The pharma company that created the zombie virus seems to have done a pretty good job of covering it up as things start, but one barrel containing a victim/vector (Jung Ga-ram) falls out near the town of Poongsan and starts wandering around. He crosses paths with one family in particular, the one that lives above the gas station but mostly runs tow truck scams because they can't afford to pay their suppliers. That mostly falls on older brother Joon-Gul (Jung Jae-Young), who runs the place with pregnant wife Nam-Joo (Uhm Ji-Won); brother Min-Gul (Kim Nam-Gill) is returning from the city where he has failed to make anything of himself, while kid sister Hae-Gul (Lee Soo-Kyung) is burying another rabbit because she has the absolute worst luck with pets. The siblings' widower father, Man-Deok (Park In-Hwan) lives in a trailer out back and dreams of visiting Hawaii. He's the one that gets bit, but contrary to what usually happens, he seems to become energized and healthy. Once the family figures out how that happened, the see a way to make enough money to open the station back up, since all of Man-Deok's friends notice the spring in his step.

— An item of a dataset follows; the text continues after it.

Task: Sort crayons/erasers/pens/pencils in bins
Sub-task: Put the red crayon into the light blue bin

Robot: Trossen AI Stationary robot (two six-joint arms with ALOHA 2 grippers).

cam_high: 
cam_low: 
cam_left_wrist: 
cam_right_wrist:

Writer/director Lee Min-Jae often seems to be trying to do too much and not really going all-in on any of it for much of the movie; every character has an angle and things going on but not necessarily much room to do anything. It's the sort of horror-comedy that would maybe be much better served by narrowing down the one thing it wants to lampoon and concentrating on that, but it's got to be tough to throw any of your zombie comedy ideas out when you'll probably only ever get to make one. Lee spends most of the movie on eccentric gags that play into the family members' mercenary impulses, mostly pretty good, and seldom wearing out their welcome

Full review at EFilmCritic

Day and Night (Dei ando naito)

* * * ¾ (out of four)
Seen 28 July 2019 in Salle J.A. DeSève (Fantasia International Film Festival, DCP)

Day and Night opens like a mystery, its hero coming home to find a mess that he can't untangle and which nobody will talk about, but it's more practical than that, more interested in the truth of the present than that of the past. It's hardly the first movie to take this tack, but it's rare that one does such a fine job of letting a person sink into his dark side, convincing himself that he may still get out.

Koji Akashi (Shinnosuke Abe) is the man returning home for his father's funeral; mechanic Kazuyuki Aakashi (Hiroyuki Watanabe) committed suicide afer the town turned on him for reporting a defect in the cars made by Kotomochi Motors, the area's largest employer, and now it looks like the family will have to sell the garage just to give the employees back pay (Koji is, if anything, a cook, not a mechanic). The only person who seems to be particularly sorry for the family's loss is Kenichi Kitamura (Masanobu Ando), who runs the Windmill Orphanage and says Akashi senior was always good to them, building robot sculptures and helping out around the place. He offers Koji a job, and it's not long before Koji learns what keeps the place solvent: Kitamura runs a car-theft ring, and if Koji is going to be part of one venture, he is going to be part of the other.

The film doesn't quite start with comfortable absolutes, although there's a certain comfort in the dynamic between the honorable whistleblower and the self-interested corporation, even if the town doesn't see it that way, in part because the company led a fairly successful smear on Akashi. Soon, though, the filmmakers have gone in on how the good and bad are often found in the same person as Kitamura introduces himself and does not take long to show both sides, presenting Koji, something of a blank slate, with something of a dilemma: His father played by the rules and was hounded to suicide while Kitamura can at least present himself as a convincing Robin Hood. Would Nana (Kaya Kiyohara), the orphaned girl that Koji soon finds himself identifying with, be cared for without this place kept afloat by crime?